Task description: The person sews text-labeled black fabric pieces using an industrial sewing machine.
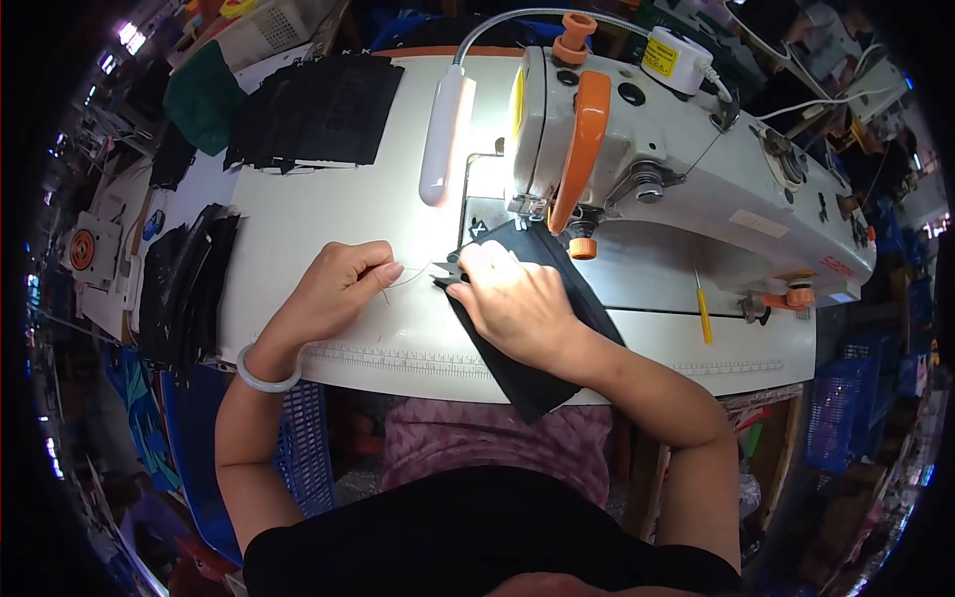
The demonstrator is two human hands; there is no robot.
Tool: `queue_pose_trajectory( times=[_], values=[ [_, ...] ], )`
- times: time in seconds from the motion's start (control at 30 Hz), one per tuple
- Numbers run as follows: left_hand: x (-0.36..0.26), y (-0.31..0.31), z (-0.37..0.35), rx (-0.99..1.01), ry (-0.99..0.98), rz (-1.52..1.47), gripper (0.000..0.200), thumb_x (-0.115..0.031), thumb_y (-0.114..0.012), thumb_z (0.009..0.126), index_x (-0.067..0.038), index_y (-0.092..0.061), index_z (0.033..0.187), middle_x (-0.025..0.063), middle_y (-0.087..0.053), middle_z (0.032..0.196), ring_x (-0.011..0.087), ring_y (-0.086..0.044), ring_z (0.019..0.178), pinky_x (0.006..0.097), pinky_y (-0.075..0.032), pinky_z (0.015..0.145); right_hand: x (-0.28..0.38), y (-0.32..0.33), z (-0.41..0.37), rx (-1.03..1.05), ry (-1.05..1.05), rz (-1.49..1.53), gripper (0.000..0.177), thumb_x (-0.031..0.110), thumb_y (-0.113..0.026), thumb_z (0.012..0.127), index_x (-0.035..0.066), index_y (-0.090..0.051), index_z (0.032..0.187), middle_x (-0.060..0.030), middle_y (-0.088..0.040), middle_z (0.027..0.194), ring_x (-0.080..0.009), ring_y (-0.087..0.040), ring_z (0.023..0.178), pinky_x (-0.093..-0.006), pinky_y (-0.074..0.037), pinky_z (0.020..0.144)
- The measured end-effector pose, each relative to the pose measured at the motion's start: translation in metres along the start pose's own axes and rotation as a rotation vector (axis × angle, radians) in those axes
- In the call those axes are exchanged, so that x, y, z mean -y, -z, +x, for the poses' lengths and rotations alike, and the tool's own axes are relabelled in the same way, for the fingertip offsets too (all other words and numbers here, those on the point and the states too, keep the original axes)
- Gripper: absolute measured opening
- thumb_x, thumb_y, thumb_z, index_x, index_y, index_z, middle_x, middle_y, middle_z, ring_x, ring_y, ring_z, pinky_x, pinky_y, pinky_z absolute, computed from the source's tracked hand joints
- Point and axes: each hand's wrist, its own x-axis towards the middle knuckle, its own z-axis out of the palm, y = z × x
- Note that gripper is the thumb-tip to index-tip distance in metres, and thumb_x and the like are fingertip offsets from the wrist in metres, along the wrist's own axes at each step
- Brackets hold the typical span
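My left hand (346, 284) is closed in a pinch on a thin dark thread (410, 278), which stretches to the right. Small dark thread snips (445, 271) poke out of my closed right hand (517, 303), their blade tips pointing left at the thread. Beneath that hand lies a black fabric piece (532, 398), running from the needle area down past the table's front edge. The sewing machine (686, 149) stands just above and right of my right hand, its presser foot close to the fabric's upper end.
Stacked black fabric pieces lie at the back left (328, 109) and left edge (194, 279). A white tube lamp (448, 139) hangs left of the machine head. A yellow-handled screwdriver (704, 313) rests at right. A printed ruler (418, 360) follows the front edge; a blue basket (308, 438) sits below.
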Motion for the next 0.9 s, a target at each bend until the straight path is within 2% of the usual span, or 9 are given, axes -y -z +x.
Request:
queue_pose_trajectory(
  times=[0.13, 0.2, 0.27, 0.37, 0.43, 0.5, 0.6, 0.8, 0.9],
  values=[
    [-0.006, 0.006, 0.0, -0.017, -0.013, -0.004, 0.029, -0.013, -0.058, 0.1, 0.0, -0.051, 0.075, 0.0011, -0.045, 0.062, 0.0113, -0.042, 0.06, 0.0316, -0.036, 0.057, 0.013, -0.014, 0.004, 0.089, 0.006, -0.039, 0.029, 0.032, -0.069, 0.091, 0.009, -0.057, 0.104, -0.0106, -0.063, 0.09, -0.0313, -0.068, 0.068, -0.0405, -0.053, 0.055],
    [0.016, 0.017, 0.001, -0.324, -0.061, 0.261, 0.015, -0.013, -0.063, 0.096, -0.001, -0.058, 0.088, 0.0108, -0.057, 0.078, 0.0206, -0.054, 0.075, 0.0369, -0.044, 0.069, 0.028, -0.012, -0.012, 0.348, 0.244, 0.02, 0.033, 0.032, -0.071, 0.09, 0.01, -0.056, 0.109, -0.01, -0.063, 0.09, -0.0314, -0.067, 0.067, -0.0397, -0.053, 0.056],
    [0.016, 0.014, 0.005, -0.479, -0.091, 0.387, 0.012, -0.013, -0.065, 0.093, -0.001, -0.062, 0.094, 0.0157, -0.063, 0.086, 0.0252, -0.06, 0.082, 0.0396, -0.047, 0.075, 0.032, 0.009, -0.023, 0.337, 0.236, 0.074, 0.03, 0.03, -0.071, 0.09, 0.01, -0.057, 0.106, -0.0098, -0.063, 0.09, -0.0304, -0.067, 0.068, -0.0394, -0.053, 0.056],
    [-0.015, -0.017, 0.01, -0.739, -0.361, 0.593, 0.031, -0.012, -0.069, 0.089, -0.005, -0.064, 0.119, 0.0178, -0.063, 0.118, 0.0345, -0.058, 0.115, 0.0442, -0.045, 0.099, 0.016, 0.04, -0.035, 0.323, 0.234, 0.181, 0.024, 0.026, -0.071, 0.089, 0.01, -0.058, 0.101, -0.0093, -0.064, 0.091, -0.0285, -0.069, 0.07, -0.0389, -0.053, 0.057],
    [-0.016, -0.049, 0.008, -0.269, -0.45, 0.305, 0.051, -0.017, -0.074, 0.086, -0.005, -0.06, 0.134, 0.0173, -0.057, 0.134, 0.0365, -0.052, 0.127, 0.0465, -0.039, 0.11, -0.008, 0.048, -0.041, 0.195, 0.043, 0.227, 0.022, 0.023, -0.075, 0.088, 0.007, -0.061, 0.094, -0.0088, -0.064, 0.09, -0.0295, -0.067, 0.071, -0.0387, -0.053, 0.058],
    [-0.047, -0.079, 0.015, -0.146, -0.51, 0.314, 0.051, -0.023, -0.075, 0.086, -0.006, -0.061, 0.132, 0.0166, -0.058, 0.133, 0.0346, -0.053, 0.128, 0.0477, -0.039, 0.11, -0.024, 0.055, -0.05, 0.199, 0.04, 0.196, 0.02, 0.021, -0.075, 0.088, 0.007, -0.062, 0.094, -0.0087, -0.065, 0.09, -0.0293, -0.067, 0.072, -0.0389, -0.053, 0.059],
    [-0.026, -0.074, 0.031, -0.079, -0.612, 0.467, 0.053, -0.026, -0.076, 0.085, -0.005, -0.061, 0.131, 0.0171, -0.058, 0.134, 0.034, -0.052, 0.131, 0.0477, -0.039, 0.111, -0.045, 0.061, -0.057, 0.206, 0.028, 0.144, 0.014, 0.016, -0.075, 0.087, 0.007, -0.065, 0.093, -0.0085, -0.065, 0.091, -0.0291, -0.068, 0.075, -0.0393, -0.053, 0.061],
    [-0.013, -0.039, 0.045, 0.049, -0.716, 0.712, 0.051, -0.027, -0.076, 0.085, -0.001, -0.062, 0.127, 0.0183, -0.059, 0.135, 0.0338, -0.051, 0.134, 0.0492, -0.039, 0.112, -0.074, 0.049, -0.039, 0.093, 0.084, 0.029, 0.027, 0.009, -0.074, 0.082, 0.011, -0.07, 0.108, -0.0085, -0.066, 0.095, -0.0303, -0.069, 0.078, -0.0406, -0.055, 0.065],
    [-0.013, -0.059, 0.054, 0.003, -0.658, 0.593, 0.05, -0.027, -0.078, 0.085, 0.0, -0.064, 0.124, 0.0177, -0.058, 0.136, 0.0342, -0.052, 0.133, 0.0509, -0.038, 0.113, -0.084, 0.048, -0.023, 0.111, 0.15, -0.03, 0.031, 0.006, -0.074, 0.081, 0.01, -0.071, 0.111, -0.0097, -0.067, 0.097, -0.03, -0.069, 0.079, -0.0394, -0.056, 0.068]
  ],
)
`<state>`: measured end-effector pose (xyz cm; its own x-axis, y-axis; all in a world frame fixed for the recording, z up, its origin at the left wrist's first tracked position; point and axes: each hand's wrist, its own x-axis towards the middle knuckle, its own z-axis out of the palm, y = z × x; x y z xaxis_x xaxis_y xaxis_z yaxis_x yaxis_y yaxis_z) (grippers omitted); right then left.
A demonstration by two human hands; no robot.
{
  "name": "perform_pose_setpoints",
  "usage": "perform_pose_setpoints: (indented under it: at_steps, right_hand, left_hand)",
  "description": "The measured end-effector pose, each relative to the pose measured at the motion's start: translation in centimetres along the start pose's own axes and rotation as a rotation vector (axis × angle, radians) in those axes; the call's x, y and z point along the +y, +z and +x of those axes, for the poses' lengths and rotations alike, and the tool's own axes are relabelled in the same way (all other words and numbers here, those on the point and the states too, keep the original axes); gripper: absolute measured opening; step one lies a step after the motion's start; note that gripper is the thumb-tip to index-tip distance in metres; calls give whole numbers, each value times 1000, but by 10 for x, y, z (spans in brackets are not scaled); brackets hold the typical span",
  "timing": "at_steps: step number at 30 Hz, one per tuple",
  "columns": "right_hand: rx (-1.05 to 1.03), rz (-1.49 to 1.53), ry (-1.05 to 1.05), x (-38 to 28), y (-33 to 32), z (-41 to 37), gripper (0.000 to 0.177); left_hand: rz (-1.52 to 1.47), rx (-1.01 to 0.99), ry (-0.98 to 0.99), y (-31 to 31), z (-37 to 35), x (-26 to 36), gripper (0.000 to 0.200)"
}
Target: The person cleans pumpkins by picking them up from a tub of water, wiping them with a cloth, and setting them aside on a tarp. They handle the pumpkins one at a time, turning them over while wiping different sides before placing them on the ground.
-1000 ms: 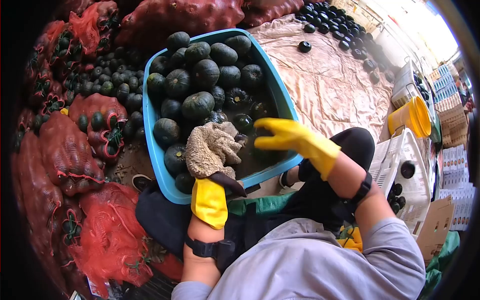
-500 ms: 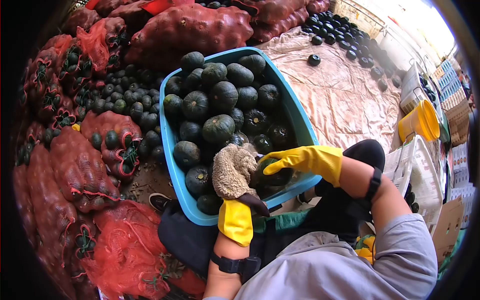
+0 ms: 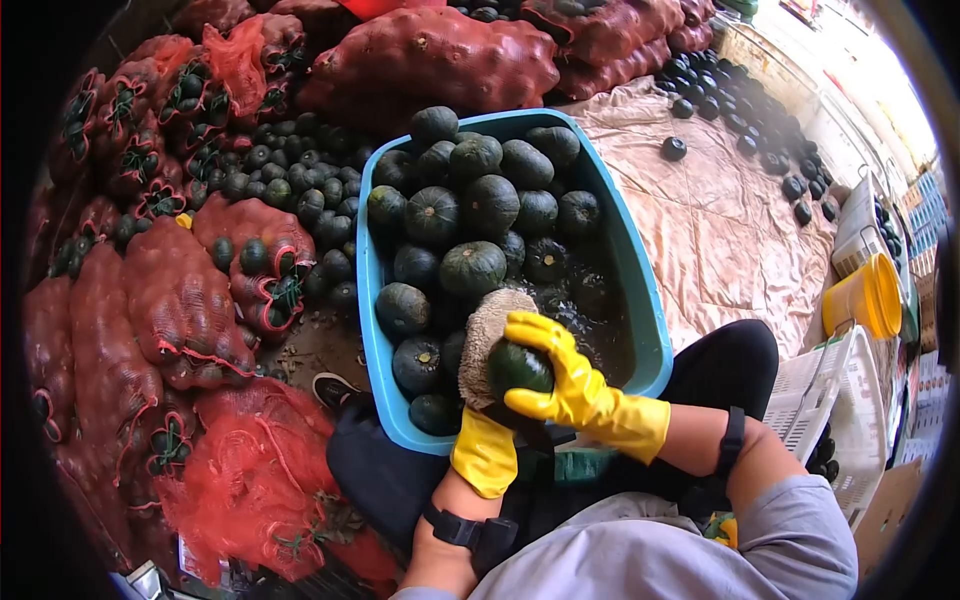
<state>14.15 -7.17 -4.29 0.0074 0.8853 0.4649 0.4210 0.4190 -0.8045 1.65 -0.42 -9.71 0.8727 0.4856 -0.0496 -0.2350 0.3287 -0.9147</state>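
A blue tub point(image 3: 655, 345) holds water and a heap of dark green squashes point(image 3: 473, 268). Over its near end, my right hand point(image 3: 570, 385), in a yellow glove, has its fingers wrapped round a green squash point(image 3: 520, 370). My left hand point(image 3: 490, 350) wears a tan fuzzy mitt point(image 3: 486, 340) over a yellow glove and presses against the left side of that squash. The mitt hides the left fingers.
Red mesh sacks point(image 3: 180, 300) of squashes line the left and back. Loose squashes point(image 3: 300, 180) lie left of the tub. Rightward are a tan sheet point(image 3: 690, 210), a yellow bucket point(image 3: 865, 297) and white crates point(image 3: 810, 400).
My right hand has closed round a squash and lifted it from the water against the mitt. The view has shifted, so the tub appears further right.
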Motion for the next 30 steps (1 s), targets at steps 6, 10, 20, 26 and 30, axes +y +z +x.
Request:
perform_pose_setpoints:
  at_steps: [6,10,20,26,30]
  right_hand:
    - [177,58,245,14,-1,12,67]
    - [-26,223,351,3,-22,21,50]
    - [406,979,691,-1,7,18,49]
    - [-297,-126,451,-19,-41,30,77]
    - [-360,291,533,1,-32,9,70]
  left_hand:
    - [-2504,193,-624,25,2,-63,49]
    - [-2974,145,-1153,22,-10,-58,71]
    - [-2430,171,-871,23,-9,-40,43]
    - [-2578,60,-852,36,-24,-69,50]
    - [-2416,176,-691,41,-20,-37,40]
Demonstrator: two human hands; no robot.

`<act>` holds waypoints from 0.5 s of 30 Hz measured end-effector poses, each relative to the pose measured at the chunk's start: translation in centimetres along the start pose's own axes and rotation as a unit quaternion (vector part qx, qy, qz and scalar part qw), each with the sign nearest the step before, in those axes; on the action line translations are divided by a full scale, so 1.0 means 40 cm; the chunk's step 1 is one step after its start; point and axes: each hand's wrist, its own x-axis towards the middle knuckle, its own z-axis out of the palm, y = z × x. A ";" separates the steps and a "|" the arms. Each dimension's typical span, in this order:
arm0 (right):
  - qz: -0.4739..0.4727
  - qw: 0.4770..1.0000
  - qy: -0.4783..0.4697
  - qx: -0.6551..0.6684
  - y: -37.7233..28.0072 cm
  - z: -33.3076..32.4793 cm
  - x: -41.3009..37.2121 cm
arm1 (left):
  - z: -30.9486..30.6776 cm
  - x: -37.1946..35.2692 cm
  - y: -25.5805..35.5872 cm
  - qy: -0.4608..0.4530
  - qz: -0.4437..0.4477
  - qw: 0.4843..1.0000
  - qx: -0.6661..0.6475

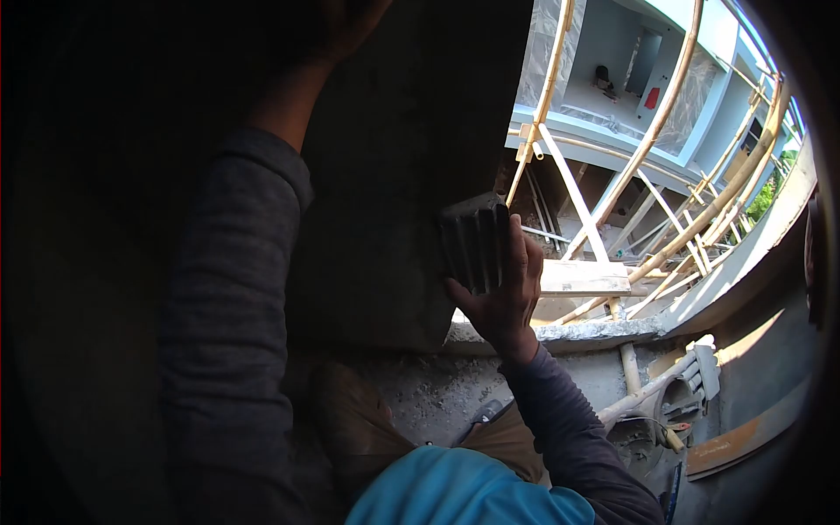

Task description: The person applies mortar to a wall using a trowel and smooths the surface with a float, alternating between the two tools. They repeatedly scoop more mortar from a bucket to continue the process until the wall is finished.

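- Fingers of my right grip are clasping a ribbed block just off centre, toward three o'clock.
- My left grip is sitting in shadow at eleven o'clock; I cannot tell its state.

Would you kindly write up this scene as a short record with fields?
Left hand: raised at the top edge, in deep shadow and partly cut off; grip cannot be told
Right hand: fingers and thumb around the held item
Held item: dark grey ridged block, material unclear
Nearby surface: dark, flat wall; contact with the block cannot be told
Beyond the ledge: tan bamboo scaffolding
Ledge: rough, pale masonry-like edge
Clothing: bright blue shirt, grey sleeves
Light: bright outside, dim at left
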 end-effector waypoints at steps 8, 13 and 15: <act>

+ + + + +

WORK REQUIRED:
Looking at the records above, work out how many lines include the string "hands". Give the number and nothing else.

ANSWER BOX:
3